First, make a list of all the jobs that have to be done to maintain the level of cleanliness that you are comfortable with. (This will be different for each mother, because some like a more relaxed environment than others.) Divide the jobs into the frequency that they need to be done.

Write this on a paper:

Daily-

Mealtime-

Saturday-
(or Weekly, if you do chores on another day)

Now brainstorm and make a list under each heading. Here's mine:

Daily-
Sweep dining and kitchen and spot clean floors
Take all garbage out
Sort laundry into each person's bins
Fold and put away family laundry (towels, sheets, etc.)
Quick clean of blue bathroom
Quick clean of yellow bathroom
Quick clean of downstairs bathroom
Clean/declutter living room
Clean/declutter dining room
Clean/declutter family room
Clean/declutter school room
Keep phone counter cleared off

Mealtime-
Set table
Clear table
Put away food
Unload and load dishwasher
Wipe off counters
Empty dishdrain

Saturday-
Deep clean bathrooms (tub, mirrors, mop)
Mop all wood floors
Vaccum all carpeted floors
Clean pantry
Clean stove top
Windows/mirrors/light fixtures
Fridge clean-out
Mow lawn

Now, let the fun begin! Announce to the family that each one will get a chance to pick out the chores they'll be doing. Go around the family one by one and let each child pick a number out of a hat to see what order they will get to choose them. Start with the child that picked #1, and let him select his favorite daily job. Keep going around, in number order, until the daily jobs are gone. (It doesn't matter if someone got more than the next person.)When there is complaining, reinforce how fair it is, and how these chores aren't permanent but will change in time.

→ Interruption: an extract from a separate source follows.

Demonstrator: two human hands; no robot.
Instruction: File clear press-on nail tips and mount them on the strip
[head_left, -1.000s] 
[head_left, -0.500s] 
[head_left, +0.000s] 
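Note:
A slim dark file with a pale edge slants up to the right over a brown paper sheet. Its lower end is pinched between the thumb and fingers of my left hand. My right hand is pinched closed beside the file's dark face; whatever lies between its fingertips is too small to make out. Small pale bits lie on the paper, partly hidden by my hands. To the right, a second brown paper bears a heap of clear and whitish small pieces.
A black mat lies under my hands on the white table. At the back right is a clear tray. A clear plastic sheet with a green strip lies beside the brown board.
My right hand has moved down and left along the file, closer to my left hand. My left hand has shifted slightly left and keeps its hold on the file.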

Move on to the mealtime jobs, and then the Saturday jobs. Give everyone as much free choice in the job selection as possible, overseeing to make sure it is fair and no one takes on too much or gets all the easy jobs. If your children spand a wide age range, you might mark the easy jobs with a star and only allow those to be selected by the younger children. Make this process as happy and playful as possible.

When the choosing is finished, make a chart for each child of his jobs. I put a week's worth of check-off boxes next to each chore and slip these charts into a page protector so the children check off each task with a wipe-off marker. Here is one of my children's chore charts:

If you haven't taught your children how to house-keep, you have some rigorous training to do. It helps to tape a detailed step-by-step how-to chart up inside a cabinet door in the room that explains just what to do. Young ones will need a simple picture chart so they can follow illustrated directions.

If you have older children, your workload is going to be hugely reduced once they can do their part to maintain a clean house. Little ones (and big ones until they are trained) need mother to work side-by-side with them until they are competent. Or you can give them an older sibling (that has been trained), the job to partner up with to teach a younger one. Don't underestimate young children and cleaning ability, though. For one thing, the younger ones have the greatest enthusiasm for chores! Even a 3-year-old can do a pretty good job of cleaning a sink. Even if your family is mostly just young, housekeeping training is essential. And even if you end up working side-by-side with each child to train him, the truth is that you are getting more help than you had before!

Obviously, the more children you have, the less each one has to do. If you have a big house, it will get less dirty as it will have less occupancy per square foot, so some jobs may be reduced to twice a week, instead of daily. If you have a small house, it gets dirtier, so something like sweeping a heavily trafficked area might need to be done in the morning and after dinner.

Mom and Dad take on the jobs that the children can't yet do, such as grocery shopping, changing the oil in the car, household repairs, baking bread, etc. Because Dad is earning a living and Mom is teaching school and caring for children, I feel as parents we are already doing our part. The kids need the skills, and the chance to contribute to the family, so they do the majority of the house upkeep.

As well as household chores, I expect the children to wash dishes, gather and put away their possessions, take care of their own rooms, do their own laundry, and eventually take on a Dinner Night.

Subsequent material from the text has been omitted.